REQUIREMENT: Beneath this line is the data. Output exactly the lines from the line with "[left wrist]" to the line with "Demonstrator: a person", both ends included, and nothing more.
*** Opening SUPPLIED ENTRIES ***
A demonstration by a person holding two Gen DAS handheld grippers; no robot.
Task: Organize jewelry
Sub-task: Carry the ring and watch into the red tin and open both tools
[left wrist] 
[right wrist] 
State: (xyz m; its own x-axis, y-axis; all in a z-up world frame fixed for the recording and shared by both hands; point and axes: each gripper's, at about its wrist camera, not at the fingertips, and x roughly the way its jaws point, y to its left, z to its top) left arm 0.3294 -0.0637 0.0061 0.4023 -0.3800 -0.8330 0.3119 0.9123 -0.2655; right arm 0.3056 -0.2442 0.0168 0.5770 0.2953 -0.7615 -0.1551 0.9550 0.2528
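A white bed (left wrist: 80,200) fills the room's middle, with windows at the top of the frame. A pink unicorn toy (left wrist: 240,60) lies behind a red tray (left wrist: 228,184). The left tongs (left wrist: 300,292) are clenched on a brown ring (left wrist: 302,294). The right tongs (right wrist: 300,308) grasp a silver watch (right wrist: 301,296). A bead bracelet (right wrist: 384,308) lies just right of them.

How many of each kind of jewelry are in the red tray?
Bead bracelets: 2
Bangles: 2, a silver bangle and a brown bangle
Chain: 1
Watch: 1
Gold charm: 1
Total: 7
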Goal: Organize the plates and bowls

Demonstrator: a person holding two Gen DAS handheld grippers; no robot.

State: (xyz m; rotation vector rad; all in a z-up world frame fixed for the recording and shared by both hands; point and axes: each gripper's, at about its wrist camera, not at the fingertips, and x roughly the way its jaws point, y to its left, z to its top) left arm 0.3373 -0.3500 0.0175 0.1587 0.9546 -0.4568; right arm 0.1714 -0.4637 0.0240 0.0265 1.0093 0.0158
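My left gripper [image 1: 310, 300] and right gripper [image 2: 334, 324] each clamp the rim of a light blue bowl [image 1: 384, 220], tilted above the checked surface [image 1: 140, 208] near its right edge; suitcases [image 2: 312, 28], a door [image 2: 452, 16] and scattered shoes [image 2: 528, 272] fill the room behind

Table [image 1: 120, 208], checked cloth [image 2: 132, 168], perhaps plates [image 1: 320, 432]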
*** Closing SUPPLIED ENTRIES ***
ANSWER SECTION:
[left wrist] 
[right wrist] 
State: (xyz m; its own x-axis, y-axis; all in a z-up world frame fixed for the recording and shared by both hands; point and axes: each gripper's, at about its wrist camera, not at the fingertips, and x roughly the way its jaws point, y to its left, z to its top) left arm 0.3294 -0.0637 0.0061 0.4023 -0.3800 -0.8330 0.3119 0.9123 -0.2655; right arm 0.3056 -0.2442 0.0168 0.5770 0.2953 -0.7615 -0.1551 0.9550 0.2528
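A white bed (left wrist: 80,200) fills the room's middle, with windows at the top of the frame. A pink unicorn toy (left wrist: 240,60) lies behind a red tray (left wrist: 228,184). The left tongs (left wrist: 300,292) are clenched on a brown ring (left wrist: 302,294). The right tongs (right wrist: 300,308) grasp a silver watch (right wrist: 301,296). A bead bracelet (right wrist: 384,308) lies just right of them.

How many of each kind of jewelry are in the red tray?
Bead bracelets: 2
Bangles: 2, a silver bangle and a brown bangle
Chain: 1
Watch: 1
Gold charm: 1
Total: 7
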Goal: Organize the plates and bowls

Demonstrator: a person holding two Gen DAS handheld grippers; no robot.

This exercise is now finished, and nothing remains to add.